**Exercise:**
Could you print each line of the material below exactly?

**Exercise data:**
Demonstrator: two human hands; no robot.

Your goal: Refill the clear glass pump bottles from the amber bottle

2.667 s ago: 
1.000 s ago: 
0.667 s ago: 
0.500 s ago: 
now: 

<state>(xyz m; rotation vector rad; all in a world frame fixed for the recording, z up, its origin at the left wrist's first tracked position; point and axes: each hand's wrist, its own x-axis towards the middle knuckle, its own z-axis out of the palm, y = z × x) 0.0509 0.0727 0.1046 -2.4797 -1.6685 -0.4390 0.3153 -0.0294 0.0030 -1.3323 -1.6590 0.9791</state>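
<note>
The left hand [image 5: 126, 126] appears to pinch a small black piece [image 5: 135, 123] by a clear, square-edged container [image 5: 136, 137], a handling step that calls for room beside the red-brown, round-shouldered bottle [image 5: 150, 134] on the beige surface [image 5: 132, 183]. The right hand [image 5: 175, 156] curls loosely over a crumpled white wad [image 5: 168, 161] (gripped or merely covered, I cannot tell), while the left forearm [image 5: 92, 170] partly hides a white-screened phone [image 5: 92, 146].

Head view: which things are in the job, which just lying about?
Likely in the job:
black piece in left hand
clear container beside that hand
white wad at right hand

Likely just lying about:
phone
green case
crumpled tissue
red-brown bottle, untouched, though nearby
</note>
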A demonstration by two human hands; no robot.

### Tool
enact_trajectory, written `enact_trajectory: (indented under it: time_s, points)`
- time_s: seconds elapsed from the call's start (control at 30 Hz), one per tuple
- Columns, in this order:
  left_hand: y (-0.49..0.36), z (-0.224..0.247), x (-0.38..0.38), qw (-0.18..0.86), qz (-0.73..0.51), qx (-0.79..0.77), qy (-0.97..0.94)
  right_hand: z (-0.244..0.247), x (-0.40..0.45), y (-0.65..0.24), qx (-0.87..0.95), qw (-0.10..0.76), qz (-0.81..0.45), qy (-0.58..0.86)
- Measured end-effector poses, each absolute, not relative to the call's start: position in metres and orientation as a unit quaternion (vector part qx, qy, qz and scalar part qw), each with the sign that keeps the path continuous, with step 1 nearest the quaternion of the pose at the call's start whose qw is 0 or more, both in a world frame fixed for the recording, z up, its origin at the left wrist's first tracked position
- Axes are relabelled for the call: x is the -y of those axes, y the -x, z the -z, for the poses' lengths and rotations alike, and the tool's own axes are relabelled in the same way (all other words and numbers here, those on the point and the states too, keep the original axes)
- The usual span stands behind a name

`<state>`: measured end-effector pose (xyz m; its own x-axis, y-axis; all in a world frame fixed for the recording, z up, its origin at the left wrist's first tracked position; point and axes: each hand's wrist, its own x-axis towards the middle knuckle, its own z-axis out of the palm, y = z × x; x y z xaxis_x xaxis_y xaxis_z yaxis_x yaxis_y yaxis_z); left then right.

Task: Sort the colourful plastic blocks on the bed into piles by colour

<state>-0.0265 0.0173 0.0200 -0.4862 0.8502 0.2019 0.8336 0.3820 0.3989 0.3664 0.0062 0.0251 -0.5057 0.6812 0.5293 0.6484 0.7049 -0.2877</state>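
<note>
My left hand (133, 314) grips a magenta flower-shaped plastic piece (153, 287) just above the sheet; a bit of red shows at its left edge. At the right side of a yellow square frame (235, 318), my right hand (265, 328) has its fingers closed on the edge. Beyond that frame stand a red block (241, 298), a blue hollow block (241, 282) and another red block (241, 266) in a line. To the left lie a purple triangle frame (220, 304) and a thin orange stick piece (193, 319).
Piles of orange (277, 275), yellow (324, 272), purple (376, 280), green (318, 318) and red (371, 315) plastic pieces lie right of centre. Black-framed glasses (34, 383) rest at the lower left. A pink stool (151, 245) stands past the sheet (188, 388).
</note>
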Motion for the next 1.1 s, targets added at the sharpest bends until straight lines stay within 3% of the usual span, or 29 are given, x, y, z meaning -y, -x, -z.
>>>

**Result:**
Demonstrator: two human hands; no robot.

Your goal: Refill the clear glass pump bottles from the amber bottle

2.667 s ago: 
1.000 s ago: 
0.667 s ago: 
0.500 s ago: 
now: 

<state>(xyz m; rotation vector rad; all in a world frame fixed for the recording, z up, its origin at the left wrist's first tracked position; point and axes: each hand's wrist, its own x-axis towards the middle knuckle, its own z-axis out of the palm, y = z × x) 0.0509 0.0727 0.1046 -2.4797 -1.6685 -0.4390 0.3153 -0.0294 0.0030 -1.3323 -1.6590 0.9791</state>
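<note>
The left hand [image 5: 126, 126] appears to pinch a small black piece [image 5: 135, 123] by a clear, square-edged container [image 5: 136, 137], a handling step that calls for room beside the red-brown, round-shouldered bottle [image 5: 150, 134] on the beige surface [image 5: 132, 183]. The right hand [image 5: 175, 156] curls loosely over a crumpled white wad [image 5: 168, 161] (gripped or merely covered, I cannot tell), while the left forearm [image 5: 92, 170] partly hides a white-screened phone [image 5: 92, 146].

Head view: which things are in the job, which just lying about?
Likely in the job:
black piece in left hand
clear container beside that hand
white wad at right hand

Likely just lying about:
phone
green case
crumpled tissue
red-brown bottle, untouched, though nearby
</note>
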A demonstration by two human hands; no robot.

### Tool
enact_trajectory, written `enact_trajectory: (indented under it: time_s, points)`
- time_s: seconds elapsed from the call's start (control at 30 Hz), one per tuple
- Columns, in this order:
  left_hand: y (-0.49..0.36), z (-0.224..0.247), x (-0.38..0.38), qw (-0.18..0.86), qz (-0.73..0.51), qx (-0.79..0.77), qy (-0.97..0.94)
  right_hand: z (-0.244..0.247), x (-0.40..0.45), y (-0.65..0.24), qx (-0.87..0.95), qw (-0.10..0.76), qz (-0.81..0.45), qy (-0.58..0.86)
- Measured end-effector poses, each absolute, not relative to the call's start: position in metres and orientation as a unit quaternion (vector part qx, qy, qz and scalar part qw), each with the sign that keeps the path continuous, with step 1 nearest the quaternion of the pose at the call's start whose qw is 0 or more, both in a world frame fixed for the recording, z up, its origin at the left wrist's first tracked position
- Axes are relabelled for the call: x is the -y of those axes, y the -x, z the -z, for the poses' lengths and rotations alike, and the tool's own axes are relabelled in the same way (all other words and numbers here, those on the point and the states too, keep the original axes)
- The usual span stands behind a name

`<state>`: measured end-effector pose (xyz m; its own x-axis, y-axis; all in a world frame fixed for the recording, z up, its origin at the left wrist's first tracked position; point and axes: each hand's wrist, its own x-axis towards the middle knuckle, its own z-axis out of the palm, y = z × x; x y z xaxis_x xaxis_y xaxis_z yaxis_x yaxis_y yaxis_z); left then right.

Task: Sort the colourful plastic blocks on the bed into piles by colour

<state>-0.0265 0.0173 0.0200 -0.4862 0.8502 0.2019 0.8336 0.3820 0.3989 0.3664 0.0062 0.0251 -0.5057 0.6812 0.5293 0.6484 0.7049 -0.2877</state>
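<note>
My left hand (133, 314) grips a magenta flower-shaped plastic piece (153, 287) just above the sheet; a bit of red shows at its left edge. At the right side of a yellow square frame (235, 318), my right hand (265, 328) has its fingers closed on the edge. Beyond that frame stand a red block (241, 298), a blue hollow block (241, 282) and another red block (241, 266) in a line. To the left lie a purple triangle frame (220, 304) and a thin orange stick piece (193, 319).
Piles of orange (277, 275), yellow (324, 272), purple (376, 280), green (318, 318) and red (371, 315) plastic pieces lie right of centre. Black-framed glasses (34, 383) rest at the lower left. A pink stool (151, 245) stands past the sheet (188, 388).
</note>
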Motion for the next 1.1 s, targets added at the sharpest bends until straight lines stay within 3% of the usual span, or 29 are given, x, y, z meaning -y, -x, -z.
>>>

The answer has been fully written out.